After the Privacy Shield was repealed in July 2020 as a result of the Schrems II ruling, data transfers to the US have become much more difficult and, above all, uncertain. The legal basis for the export was in most cases standard contractual clauses (the “clauses”), but in the wake of the above-quoted judgment, even this was not enough on its own. In addition, controllers (or processors) of personal data that transferred any personal data to the US had to investigate whether the clauses, taking into account the US legislation (in particular the powers of the intelligence agencies), were sufficient to ensure the same or a comparable level of data protection as is provided in the EU, or whether additional safeguards were needed. Such assessments are laborious and uncertain, and in practice, this approach has probably meant that few transfers to the U.S. have actually been GDPR compliant.
The European Commission’s (EC) adequacy decision (the “decision”), which allows the transfer of personal data from the EU to those companies participating in the EU-US Data Privacy Framework (DPF), is therefore very welcome. It has been adopted and is effective as of 10 July 2023. Unlike traditional adequacy decisions, which apply to a country as a whole, the DPF operates on a similar principle to the Privacy Shield previously in force, i.e. on the principle of certification of individual companies. The adequacy decision is valid and constitutes the appropriate legal basis only for transfers to companies so certified. A list of these is available on the website of the US Department of Commerce.
Despite its similarities to the Privacy Shield, the DPF introduces certain additional safeguards to ensure that the level of protection of personal data is comparable to that in the EU:
- US companies will be able to be certified under the DPF if they commit to comply with a detailed set of privacy obligations, such as the requirement to delete personal data when it is no longer necessary for the purpose for which it was collected and to ensure continuity of protection when personal data is transferred to third parties. They will also be required to publish their privacy policy and a link to the US Department of Commerce website where further information on certification and individuals’ rights can be found.
- Individuals will also have additional protections through additional legal remedies through free independent dispute resolution mechanisms, arbitration, and the newly established Data Protection Review Court (DPRC) in the US in relation to the processing of personal data by US intelligence agencies.
- One year after entry into force, the EC and the competent US authorities will review the functioning of the new framework and assess both its adequacy as well as the adequacy of the implementation of all the measures foreseen therein.

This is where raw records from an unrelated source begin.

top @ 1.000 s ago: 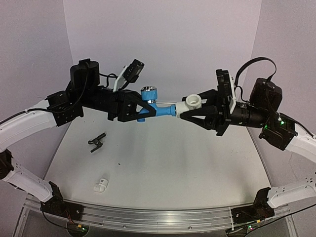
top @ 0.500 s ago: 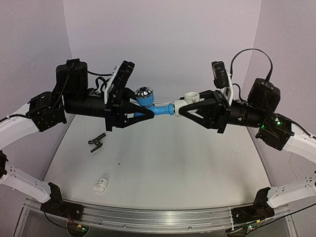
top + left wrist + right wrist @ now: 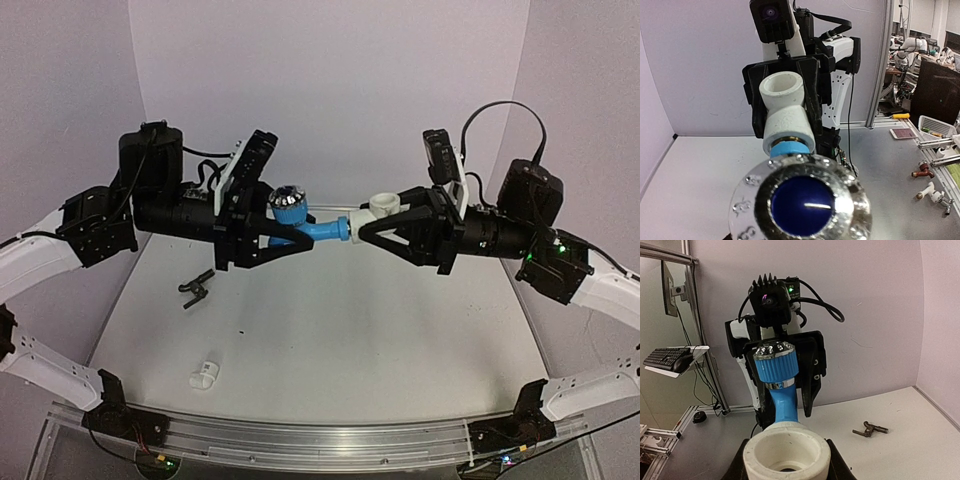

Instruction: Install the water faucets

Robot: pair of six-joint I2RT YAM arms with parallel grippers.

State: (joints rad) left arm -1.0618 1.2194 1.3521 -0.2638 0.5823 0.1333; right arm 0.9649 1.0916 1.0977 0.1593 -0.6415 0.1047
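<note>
Over the table (image 3: 330, 330) both arms meet in mid-air. The left gripper (image 3: 300, 240) is clamped on the blue tap (image 3: 322, 230) just under its ribbed knob. The right gripper (image 3: 362, 232) is closed around the white pipe fitting (image 3: 385, 206). The tap's stem runs straight out from the left fingertips into the fitting's side socket at the right fingertips. This looks like the threading step. It likely goes best with stem and socket held on one line, one wrist turning, light push inward, and no sideways load that could cross the thread. By count: two grippers, one tap, two fittings (the loose white fitting (image 3: 204, 373) lies far below the left gripper) and one small black part (image 3: 197, 290).
</note>
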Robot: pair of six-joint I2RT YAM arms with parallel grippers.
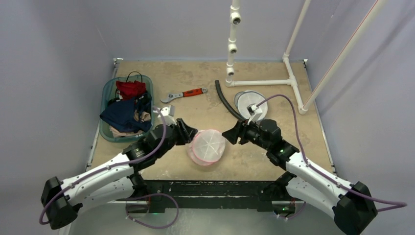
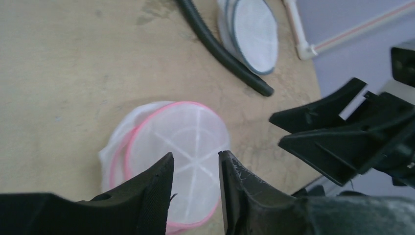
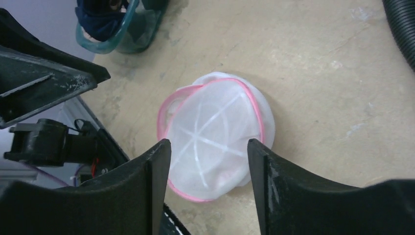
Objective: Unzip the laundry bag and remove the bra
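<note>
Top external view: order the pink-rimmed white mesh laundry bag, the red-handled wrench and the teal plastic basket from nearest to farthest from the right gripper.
1. Pink-rimmed white mesh laundry bag: just left of the right gripper, mid-table.
2. Red-handled wrench: farther back and to the left.
3. Teal plastic basket: at the table's left edge, clearly farthest.

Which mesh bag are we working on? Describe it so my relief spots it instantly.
Look at the near half of the table, midway between the left gripper and right gripper. The round white mesh bag lies there. Its rim is pink, whereas the other mesh bag, farther back beside the black hose, has a grey rim.
</note>
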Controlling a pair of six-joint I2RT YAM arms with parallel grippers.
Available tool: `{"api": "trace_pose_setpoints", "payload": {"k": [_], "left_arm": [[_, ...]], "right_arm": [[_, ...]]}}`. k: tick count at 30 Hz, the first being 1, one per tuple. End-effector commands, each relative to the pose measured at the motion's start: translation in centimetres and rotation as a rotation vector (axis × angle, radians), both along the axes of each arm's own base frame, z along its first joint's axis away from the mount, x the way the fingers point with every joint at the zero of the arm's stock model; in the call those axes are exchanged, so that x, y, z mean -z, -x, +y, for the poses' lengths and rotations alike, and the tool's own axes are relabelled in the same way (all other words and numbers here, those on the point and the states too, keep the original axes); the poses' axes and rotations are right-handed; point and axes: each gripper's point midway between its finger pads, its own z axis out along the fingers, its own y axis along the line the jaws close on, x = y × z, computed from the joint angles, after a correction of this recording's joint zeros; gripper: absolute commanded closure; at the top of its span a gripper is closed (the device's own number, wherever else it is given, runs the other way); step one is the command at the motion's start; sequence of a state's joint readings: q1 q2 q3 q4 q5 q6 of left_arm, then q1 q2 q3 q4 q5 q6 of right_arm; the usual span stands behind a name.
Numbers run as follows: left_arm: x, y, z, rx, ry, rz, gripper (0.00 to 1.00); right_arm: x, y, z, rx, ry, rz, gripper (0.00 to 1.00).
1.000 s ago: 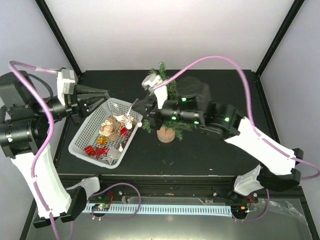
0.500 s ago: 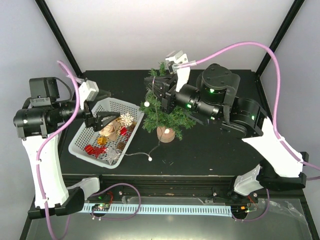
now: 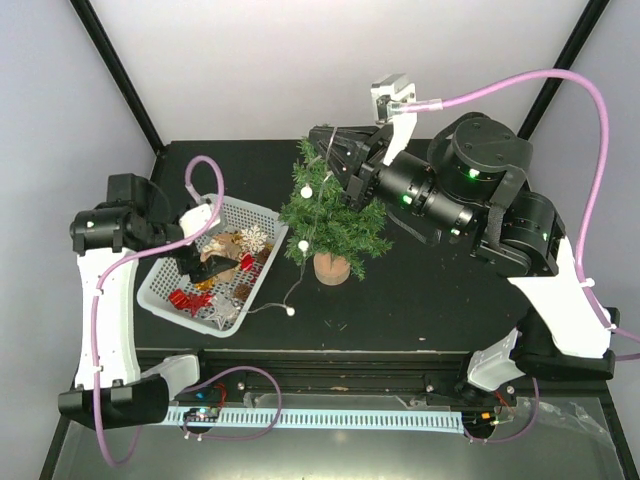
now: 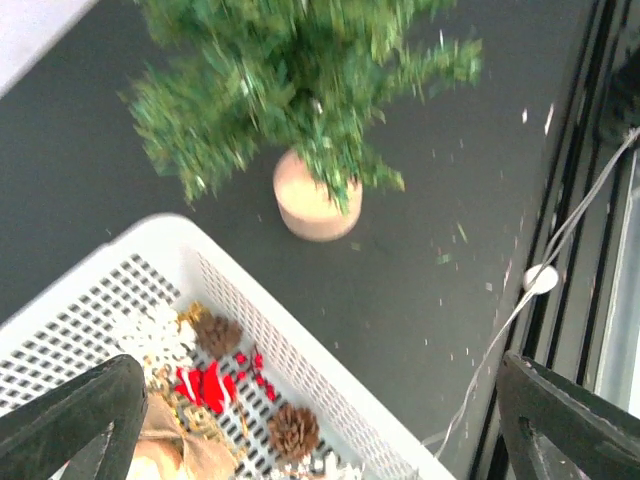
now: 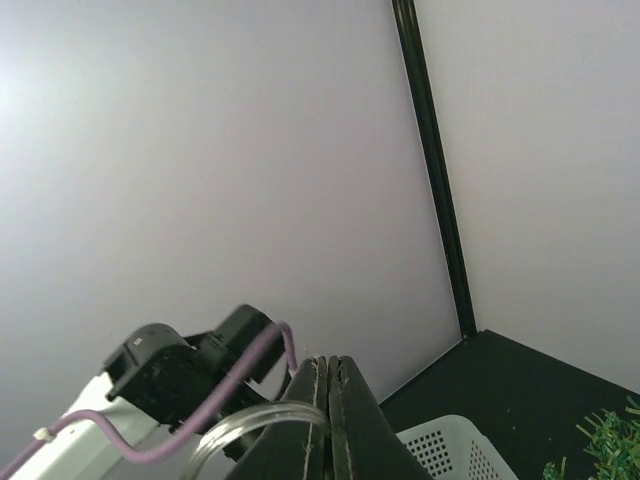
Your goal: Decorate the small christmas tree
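Note:
The small christmas tree [image 3: 330,215] stands upright on its tan base [image 3: 331,267] at mid-table; the left wrist view shows it blurred [image 4: 300,90]. A light string [image 3: 307,190] with white bulbs hangs down its left side. My right gripper [image 3: 320,134] is above the treetop, shut on the string's clear wire [image 5: 255,420], which loops out of the closed jaws [image 5: 330,362]. My left gripper [image 3: 212,262] hovers open over the white basket [image 3: 245,206], its fingers [image 4: 70,420] wide apart and holding nothing. In the basket [image 4: 260,290] lie pine cones [image 4: 292,430], a red bow [image 4: 205,385] and a white snowflake [image 4: 150,340].
The string's loose end trails onto the black table with a bulb [image 3: 291,310] near the front edge, also visible from the left wrist [image 4: 541,278]. A metal rail [image 3: 330,378] runs along the near edge. Black frame posts [image 3: 120,75] rise at the back corners.
The left gripper has opened and swung down over the basket. The right arm has risen from beside the tree to above its top, drawing the light string up along the branches.

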State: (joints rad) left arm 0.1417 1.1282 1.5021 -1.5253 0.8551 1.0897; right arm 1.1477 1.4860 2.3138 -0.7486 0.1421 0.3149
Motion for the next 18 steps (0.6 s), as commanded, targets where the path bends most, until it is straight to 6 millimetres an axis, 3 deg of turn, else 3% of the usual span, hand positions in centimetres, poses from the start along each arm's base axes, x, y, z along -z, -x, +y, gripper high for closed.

They will then continue to review it periodically, at least once every 4 years.
Controllers and processors wishing to transfer personal data to the U.S. will therefore need to check whether the company (ie. data importer) is validly certified under the DPF and only enter into an appropriate contract with them for (for example) the processing of personal data. However, the legality of the transfer will not require the conclusion of standard contractual clauses. Of course, the decision does not affect the validity of the standard contractual clauses already concluded and they may (or in some cases must) continue to be used as the basis for the transfer of personal data.
The change discussed in this article is certainly welcome not only for companies that have direct contacts with U.S. companies or have subsidiaries or group companies in the U.S. Most companies in Slovenia (and the EU) use some kind of service from the U.S., such as software-as-a-service (SaaS), servers, digital services or outsourced data processing (e.g. Google Analytics). In all these cases, companies will now be able to rely on the new adequacy decision (provided, of course, that they do business with certified companies).